I’m yet to be convinced on e books. I have never found any screen reading to be as good as paper and you can’t lend the books out. Can you back up your books on kindle?

I have a eeepc with the small 7″ and linux. Its ok for doing a bit of reading on the net while watching tv or or in bed but it does have annoying limitations. The battery only lasts about 1.5 hours or less. [one of my brothers has a newer 10″ and he says he gets 4 – 5 hours from it]. The touchpad is too touchy and unpredictable in my view.
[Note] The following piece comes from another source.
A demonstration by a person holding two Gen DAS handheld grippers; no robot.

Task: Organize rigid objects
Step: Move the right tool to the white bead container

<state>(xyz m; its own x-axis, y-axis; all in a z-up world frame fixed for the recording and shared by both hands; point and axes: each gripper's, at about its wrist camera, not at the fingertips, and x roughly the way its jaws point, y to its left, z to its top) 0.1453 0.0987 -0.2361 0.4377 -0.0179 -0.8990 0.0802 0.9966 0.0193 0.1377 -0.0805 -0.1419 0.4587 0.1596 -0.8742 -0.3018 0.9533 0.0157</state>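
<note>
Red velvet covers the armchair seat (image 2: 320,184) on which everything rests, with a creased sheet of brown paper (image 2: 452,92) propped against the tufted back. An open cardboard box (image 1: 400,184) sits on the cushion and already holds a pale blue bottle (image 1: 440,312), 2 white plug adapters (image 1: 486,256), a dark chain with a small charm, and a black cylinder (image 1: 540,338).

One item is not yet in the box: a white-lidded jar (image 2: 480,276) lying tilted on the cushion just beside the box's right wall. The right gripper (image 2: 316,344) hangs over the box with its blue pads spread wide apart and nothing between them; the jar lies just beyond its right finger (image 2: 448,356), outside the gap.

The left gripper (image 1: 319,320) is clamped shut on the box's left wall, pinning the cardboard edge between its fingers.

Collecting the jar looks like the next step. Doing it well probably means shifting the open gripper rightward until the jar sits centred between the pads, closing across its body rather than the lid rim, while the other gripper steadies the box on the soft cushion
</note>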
The screen is way too small for many uses.

I took to eeepc away o/s with me and also my Nokia E71 – surprisingly the E71 had some advantages over the eeepc – for a start to Nokia phone was always on my belt – the battery lasts for 4 or 5 days at least with normal usage. Reading stuff off the net was a bit of a pain with the phone but not impossible. The phone has great built in (download) nokia maps which once tweeked online can be stored on the phone and used with outgoing online and with GPS – so they become good street maps.

The eeepc is great for Skype with built in camera and mic and speakers. And with wifi you can walk around Skyping.

Nic – with the Livescribe – it sounds good but I’m put off by the special paper – it seems like it would be expensive to run?

I’m not clear how well the print it yourself paper works or how expensive it is? I’m guessing if someone else is paying for the paper or printing it works out ok. I’m also not clear how well livescribe will interpret my scribble – I often can’t read my own notes back.

HeathG
HeathG
15 years ago

@FHXH

Which eeePc do you have? the 91T? There is a new version (91MT from memory) that uses Windows 7 that looks like it has great potential. Small form factor, multi-touch support, Windows 7, folds to adopt a tablet form factor. There is also rumours of a larger tablet in the Asus eeePC range mid next year. In my view – these multifunction tablets seem a much better choice than somehting as constrained as a kindle.